In this ordering, 1,4^2 comes before 2^2,5 (144 < 225).  Here's the way A&S 
lists the 30 partitions of 9:

9
18
27
36
45
117
126
135
144
225
234
333
1116
1125
1134
1224
1233
2223
11115
11124
11133
11223
12222
11114
111123
111222
1111113
1111122
11111112
111111111

(By the way, each entry is accompanied by 3 "multinomial coefficients"--are 
these in the OEIS?  The M1 values for the p(9) partitions above starts 
1,9,36,84,126,72,252,504,630,756,1260,1680... alas I daren't take time to 
check right now).


Now having said all that, I wonder what is the purpose?  I suppose there's 
some value in some degree of standardization, for instance in comments and 
examples, but surely there are perfectly good motivations to sometimes use 
differing orders?  Also, since the OEIS tends to favor infinite sequences, 
the question of how the partitions for different n can be serialized is 
germane.  The obvious order is to just concatenate them, but there are 
doubtless sometimes valid reasons to mix them up differently.

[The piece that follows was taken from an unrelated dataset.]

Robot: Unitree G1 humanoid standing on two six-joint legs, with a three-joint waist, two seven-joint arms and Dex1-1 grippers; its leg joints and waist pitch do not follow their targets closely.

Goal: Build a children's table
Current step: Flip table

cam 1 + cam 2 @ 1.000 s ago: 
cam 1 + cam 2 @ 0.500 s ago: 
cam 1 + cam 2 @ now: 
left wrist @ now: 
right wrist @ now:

For example here's a way to map integers 1-to-1 to partitions in a "crazy" 
order: factor n, take the (finite) tuple of exponents, add 1 to the first, 
use the rest as successive differences between parts, and finally subtract 
1 from the last part:

  2 -> [1]           -> 1
  3 -> [0,1]         -> 11
  4 -> [2]           -> 2
  5 -> [0,0,1]       -> 111
  6 -> [1,1]         -> 22
  7 -> [0,0,0,1]     -> 1111
  8 -> [3]           -> 3
  9 -> [0,2]         -> 12
10 -> [1,0,1]       -> 222
11 -> [0,0,0,0,1]   -> 11111
12 -> [2,1]         -> 33
13 -> [0,0,0,0,0,1] -> 111111
14 -> [1,0,0,1]     -> 2222
15 -> [0,1,0,1]     -> 1222
16 -> [4]           -> 4

and so on.  The powers of 2 map to the singleton partitions, primes to all 
ones, etc.  The inverse of course takes partitions to integers, so each of 
your three orderings maps back to a sequence (in fact a permutation of 
integers)--are they in the OEIS?  (If they are we might use their A-numbers 
to refer to them, rather than resorting to allusions to authors of 
reference books or software "product placements").

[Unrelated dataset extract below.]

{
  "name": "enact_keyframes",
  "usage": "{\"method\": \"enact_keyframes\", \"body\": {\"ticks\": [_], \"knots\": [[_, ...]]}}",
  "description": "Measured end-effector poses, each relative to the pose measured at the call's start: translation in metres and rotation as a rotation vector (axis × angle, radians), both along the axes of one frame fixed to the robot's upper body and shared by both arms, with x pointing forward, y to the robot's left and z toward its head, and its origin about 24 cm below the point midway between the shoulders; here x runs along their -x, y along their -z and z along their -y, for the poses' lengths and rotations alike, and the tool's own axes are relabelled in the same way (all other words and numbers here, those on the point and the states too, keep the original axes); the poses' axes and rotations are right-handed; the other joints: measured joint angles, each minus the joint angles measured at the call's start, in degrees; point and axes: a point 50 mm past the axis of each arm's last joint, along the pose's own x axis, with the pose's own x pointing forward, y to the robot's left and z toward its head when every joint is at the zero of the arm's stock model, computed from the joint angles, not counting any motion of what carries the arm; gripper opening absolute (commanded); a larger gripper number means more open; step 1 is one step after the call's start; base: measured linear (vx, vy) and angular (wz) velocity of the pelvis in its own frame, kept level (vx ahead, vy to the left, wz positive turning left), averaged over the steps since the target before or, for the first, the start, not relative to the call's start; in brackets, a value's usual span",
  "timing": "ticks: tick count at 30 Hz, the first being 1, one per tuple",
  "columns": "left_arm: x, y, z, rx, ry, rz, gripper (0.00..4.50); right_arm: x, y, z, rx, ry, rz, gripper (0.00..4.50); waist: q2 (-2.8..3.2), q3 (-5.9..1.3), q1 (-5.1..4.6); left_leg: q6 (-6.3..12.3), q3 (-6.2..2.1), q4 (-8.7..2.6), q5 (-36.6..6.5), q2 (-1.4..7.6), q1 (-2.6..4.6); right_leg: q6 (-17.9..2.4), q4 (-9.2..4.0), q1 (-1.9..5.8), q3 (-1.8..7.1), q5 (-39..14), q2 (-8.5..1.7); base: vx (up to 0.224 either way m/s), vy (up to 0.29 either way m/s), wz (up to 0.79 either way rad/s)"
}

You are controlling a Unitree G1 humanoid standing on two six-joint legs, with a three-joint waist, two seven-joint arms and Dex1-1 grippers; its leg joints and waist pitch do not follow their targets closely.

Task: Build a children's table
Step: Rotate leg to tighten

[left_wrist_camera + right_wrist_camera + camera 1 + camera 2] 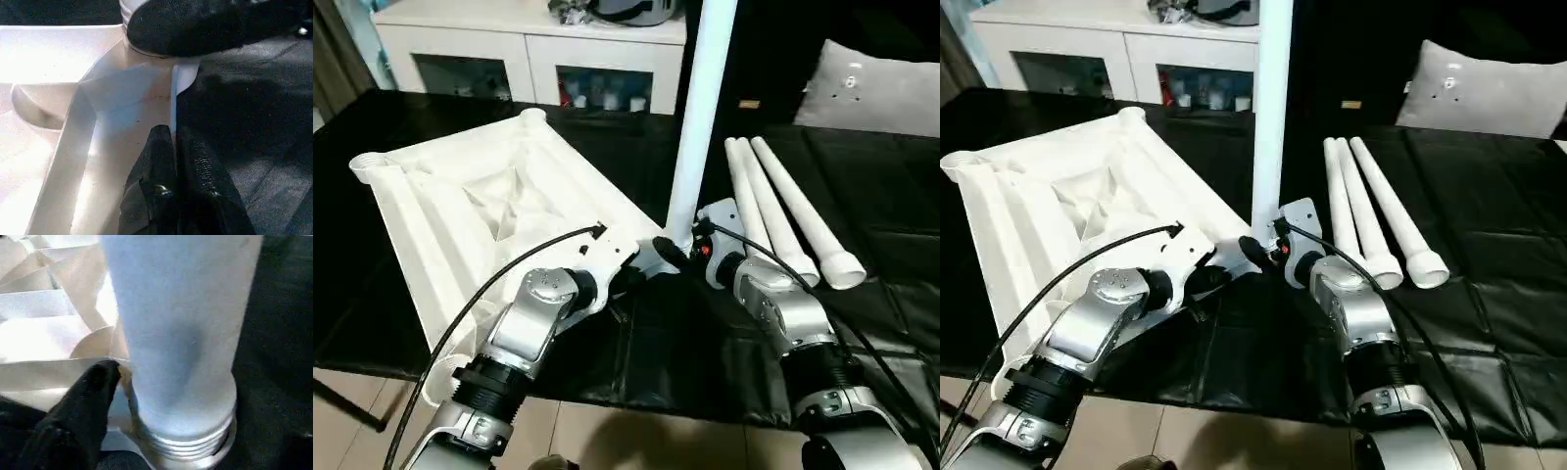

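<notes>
The white tabletop (489, 196) lies upside down on the left of the black-covered table (862, 323), ribbed underside up, with round sockets at its corners. Its near right corner sits between the two claws. The left claw (175, 147) is pinched narrow on the thin rim of the tabletop just beside that corner, one black finger (156, 166) on each side of the edge. At the corner socket an upright leg (700, 117) rises out of the top of the head view; its threaded lower end (188, 440) sits at the socket. The right claw (677, 253) is at the foot of this leg, a black finger (83, 401) touching its base, though I cannot tell how wide it stands. To the right, three spare legs (783, 211) lie side by side on the table, just beside the right forearm (783, 304), wide ends toward the robot.
</notes>
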Motion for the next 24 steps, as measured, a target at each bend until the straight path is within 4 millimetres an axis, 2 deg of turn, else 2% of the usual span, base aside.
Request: {"method": "enact_keyframes", "body": {"ticks": [3, 9, 15, 21, 24], "knots": [[0.001, -0.001, -0.004, -0.014, 0.040, 0.006, 0.00, 0.004, 0.001, 0.006, -0.002, -0.046, 0.008, 4.35, 0.03, 0.04, 0.19, 0.00, 0.00, 0.02, 0.0, 0.00, -0.01, 0.0, 0.00, 0.00, 0.00, 0.0, 0.00, 0.000, 0.000, 0.00], [0.003, -0.002, -0.014, -0.040, 0.124, 0.017, 0.00, 0.010, -0.003, 0.024, 0.053, -0.177, 0.031, 4.45, 0.01, 0.09, 0.39, 0.00, 0.00, 0.04, 0.0, 0.00, -0.09, 0.0, -0.04, -0.03, 0.00, 0.0, 0.00, 0.000, 0.000, 0.00], [0.009, -0.006, -0.035, -0.082, 0.316, 0.028, 0.00, 0.017, -0.016, 0.050, 0.077, -0.356, 0.044, 4.45, 0.03, 0.12, 0.87, 0.05, -0.03, 0.08, 0.0, 0.01, -0.36, 0.0, -0.12, -0.15, -0.10, 0.0, -0.01, 0.000, 0.000, 0.00], [0.019, -0.009, -0.046, -0.145, 0.517, 0.009, 0.00, 0.028, -0.018, 0.052, 0.138, -0.597, 0.016, 4.45, 0.00, 0.11, 1.91, 0.12, -0.02, 0.22, -0.1, 0.02, -0.38, 0.0, -0.11, -0.09, -0.11, 0.0, -0.03, 0.000, 0.000, 0.00], [0.020, -0.010, -0.046, -0.165, 0.570, 0.013, 0.00, 0.031, -0.017, 0.048, 0.140, -0.663, 0.012, 4.45, -0.04, 0.13, 2.08, 0.12, -0.01, 0.29, -0.1, 0.02, -0.36, 0.0, -0.08, -0.05, -0.10, 0.0, -0.06, 0.000, 0.000, 0.00]]}}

And there are many more games: adding partitions elementwise induces an 
exotic binary operator on integers; its table can be serialized into the 
OEIS, etc etc.


So I guess the point of all this (assuming there is one beyond excess 
caffeination) is to ask: what difference does it make which partition 
convention any given instance adopts?  Or am I completely missing the point?